Requirement -> Would you repeat exactly the part of the listing below that runs from the line containing "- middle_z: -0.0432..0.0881" down to the line containing "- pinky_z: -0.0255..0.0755", inclusive, and nothing else?

Dataset extract ->
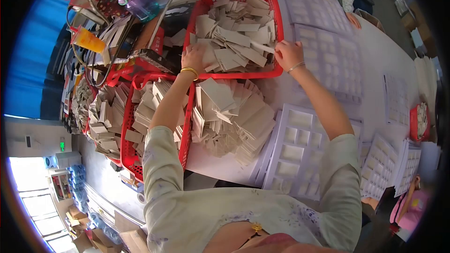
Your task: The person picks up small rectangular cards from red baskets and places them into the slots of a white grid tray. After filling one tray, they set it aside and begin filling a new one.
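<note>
Spreading over the right half of the frame, the white table (377, 61) carries compartmented trays (323, 61), laid flat, likely so their cells face up. At top centre sits the red basket (278, 16), heaped with pale flat pieces (234, 37), probably set square-on so both hands reach in from opposite sides. Its raised rim hems them in left and right; the room for moving is above the heap, between the hands. Below, a loose pile (234, 112) crowds the basket's near wall, while tabletop shows between trays farther right. Left hand (193, 57) lies low at the left rim, perhaps steadying; whether it grips a piece, I cannot tell. Right hand (289, 54), at the right rim, pinches narrowly on a pale strip (262, 47), which points inward over the heap.
</note>
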The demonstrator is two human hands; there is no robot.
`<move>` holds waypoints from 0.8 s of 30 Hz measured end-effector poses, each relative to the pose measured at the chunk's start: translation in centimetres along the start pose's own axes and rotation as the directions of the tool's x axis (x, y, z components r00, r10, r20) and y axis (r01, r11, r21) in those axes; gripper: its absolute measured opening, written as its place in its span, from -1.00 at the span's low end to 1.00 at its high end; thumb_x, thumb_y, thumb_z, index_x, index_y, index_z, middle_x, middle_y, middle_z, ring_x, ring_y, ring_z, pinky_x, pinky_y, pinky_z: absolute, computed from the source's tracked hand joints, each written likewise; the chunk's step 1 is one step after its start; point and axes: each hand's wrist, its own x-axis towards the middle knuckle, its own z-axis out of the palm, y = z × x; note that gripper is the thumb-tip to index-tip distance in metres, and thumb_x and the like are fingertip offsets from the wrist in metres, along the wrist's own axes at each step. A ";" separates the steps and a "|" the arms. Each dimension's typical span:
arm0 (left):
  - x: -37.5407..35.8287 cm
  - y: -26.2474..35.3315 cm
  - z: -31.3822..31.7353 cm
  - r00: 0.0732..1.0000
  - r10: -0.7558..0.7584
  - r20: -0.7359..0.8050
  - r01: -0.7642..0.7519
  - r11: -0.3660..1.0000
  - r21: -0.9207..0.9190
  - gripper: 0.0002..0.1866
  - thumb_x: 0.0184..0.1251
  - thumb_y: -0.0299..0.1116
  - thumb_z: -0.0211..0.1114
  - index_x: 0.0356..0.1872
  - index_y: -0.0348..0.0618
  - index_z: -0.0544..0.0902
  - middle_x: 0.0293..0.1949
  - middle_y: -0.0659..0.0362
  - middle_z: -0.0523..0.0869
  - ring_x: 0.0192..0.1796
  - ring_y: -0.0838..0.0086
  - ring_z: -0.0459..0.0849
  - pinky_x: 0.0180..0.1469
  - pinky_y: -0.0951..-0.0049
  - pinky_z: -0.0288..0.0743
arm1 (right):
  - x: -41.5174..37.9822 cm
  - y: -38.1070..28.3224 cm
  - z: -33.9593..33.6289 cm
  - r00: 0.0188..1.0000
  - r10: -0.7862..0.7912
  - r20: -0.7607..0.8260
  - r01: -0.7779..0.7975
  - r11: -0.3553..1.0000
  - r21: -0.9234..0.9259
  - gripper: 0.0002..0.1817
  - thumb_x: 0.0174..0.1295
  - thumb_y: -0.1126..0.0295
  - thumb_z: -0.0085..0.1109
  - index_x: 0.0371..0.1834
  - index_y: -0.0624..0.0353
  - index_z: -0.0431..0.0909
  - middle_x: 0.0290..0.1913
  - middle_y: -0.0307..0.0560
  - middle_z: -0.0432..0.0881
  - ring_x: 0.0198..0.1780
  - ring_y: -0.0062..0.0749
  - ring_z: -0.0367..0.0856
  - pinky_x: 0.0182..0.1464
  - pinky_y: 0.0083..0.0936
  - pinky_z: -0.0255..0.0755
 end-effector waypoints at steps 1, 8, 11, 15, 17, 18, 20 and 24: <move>0.2 0.0 0.2 0.999 0.032 -0.015 -0.032 0.999 0.029 -0.39 0.02 -0.26 0.40 0.19 0.07 0.46 0.24 0.21 0.42 0.30 0.17 0.33 0.18 0.06 0.34 | -0.6 0.0 -0.8 0.999 0.051 -0.004 -0.051 0.998 0.036 -0.90 -0.03 0.35 0.25 -0.52 -0.03 0.50 -0.43 -0.29 0.54 -0.32 -0.31 0.55 -0.06 -0.30 0.23; 2.9 3.4 -0.4 0.967 -0.160 0.197 0.206 0.948 -0.243 -0.56 0.06 -0.20 0.35 0.02 -0.03 0.60 -0.12 0.10 0.68 -0.08 0.17 0.66 0.01 0.23 0.49 | -5.8 2.8 -2.1 0.907 0.420 -0.008 -0.362 0.792 0.492 -0.89 0.03 0.44 0.21 -0.45 0.13 0.45 -0.50 -0.17 0.62 -0.49 -0.44 0.61 -0.38 -0.49 0.46; 4.0 2.8 2.1 0.943 -0.176 0.283 0.261 0.919 -0.297 -0.63 0.05 -0.23 0.36 -0.07 -0.07 0.65 -0.21 0.07 0.72 -0.13 0.18 0.68 -0.04 0.23 0.52 | -9.3 4.0 -4.7 0.846 0.533 0.006 -0.404 0.633 0.661 -0.87 0.08 0.50 0.20 -0.33 0.21 0.46 -0.48 -0.18 0.63 -0.49 -0.61 0.57 -0.40 -0.63 0.45; 4.9 -0.1 4.6 0.959 -0.146 0.243 0.260 0.791 -0.553 -0.72 0.07 -0.24 0.36 -0.22 -0.16 0.68 -0.34 0.15 0.74 -0.40 0.48 0.69 -0.32 0.44 0.56 | -15.7 3.9 -11.4 0.738 0.666 0.111 -0.555 0.504 0.662 -0.75 0.15 0.54 0.13 -0.08 0.20 0.49 -0.43 -0.18 0.62 -0.48 -0.67 0.55 -0.54 -0.69 0.36; 4.8 -0.1 2.2 0.964 -0.224 0.143 0.265 0.806 -0.529 -0.67 0.04 -0.20 0.34 -0.20 -0.16 0.66 -0.30 0.05 0.73 -0.23 0.29 0.72 -0.14 0.33 0.55 | -19.1 4.4 -14.0 0.697 0.696 0.172 -0.594 0.426 0.682 -0.72 0.16 0.55 0.11 -0.03 0.17 0.51 -0.45 -0.21 0.60 -0.50 -0.70 0.52 -0.60 -0.69 0.31; 4.4 0.4 -0.1 0.984 -0.179 0.026 0.170 0.867 -0.468 -0.71 0.09 -0.21 0.33 -0.22 -0.16 0.64 -0.30 0.05 0.72 -0.24 0.27 0.72 -0.15 0.32 0.55 | -21.0 4.9 -14.7 0.669 0.704 0.237 -0.637 0.379 0.671 -0.71 0.17 0.55 0.11 -0.01 0.15 0.51 -0.46 -0.24 0.58 -0.52 -0.71 0.50 -0.61 -0.70 0.29; 4.1 1.0 -2.6 0.972 -0.153 -0.181 0.025 0.826 -0.564 -0.79 0.17 -0.30 0.29 -0.24 -0.19 0.61 -0.34 0.06 0.70 -0.30 0.27 0.70 -0.22 0.34 0.55 | -25.1 6.4 -15.2 0.615 0.697 0.367 -0.707 0.282 0.649 -0.69 0.17 0.55 0.11 0.01 0.11 0.52 -0.48 -0.29 0.54 -0.54 -0.73 0.46 -0.64 -0.71 0.25; 1.2 7.0 -7.4 0.947 -0.247 -0.206 -0.047 0.525 -0.850 -0.85 0.22 -0.48 0.26 -0.19 -0.19 0.58 -0.41 0.21 0.63 -0.43 0.60 0.60 -0.38 0.60 0.48 | -30.2 7.5 -15.1 0.580 0.679 0.451 -0.774 0.285 0.565 -0.70 0.17 0.55 0.10 -0.02 0.09 0.55 -0.49 -0.33 0.50 -0.51 -0.73 0.43 -0.54 -0.70 0.33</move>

Expected answer ->
  - middle_z: -0.0432..0.0881
  - ring_x: 0.0198..0.1780
  - ring_y: -0.0062..0.0749
  - ring_z: -0.0367..0.0856
  - pinky_x: 0.0182..0.1464
  - pinky_y: 0.0083..0.0936
  - pinky_z: -0.0255..0.0755

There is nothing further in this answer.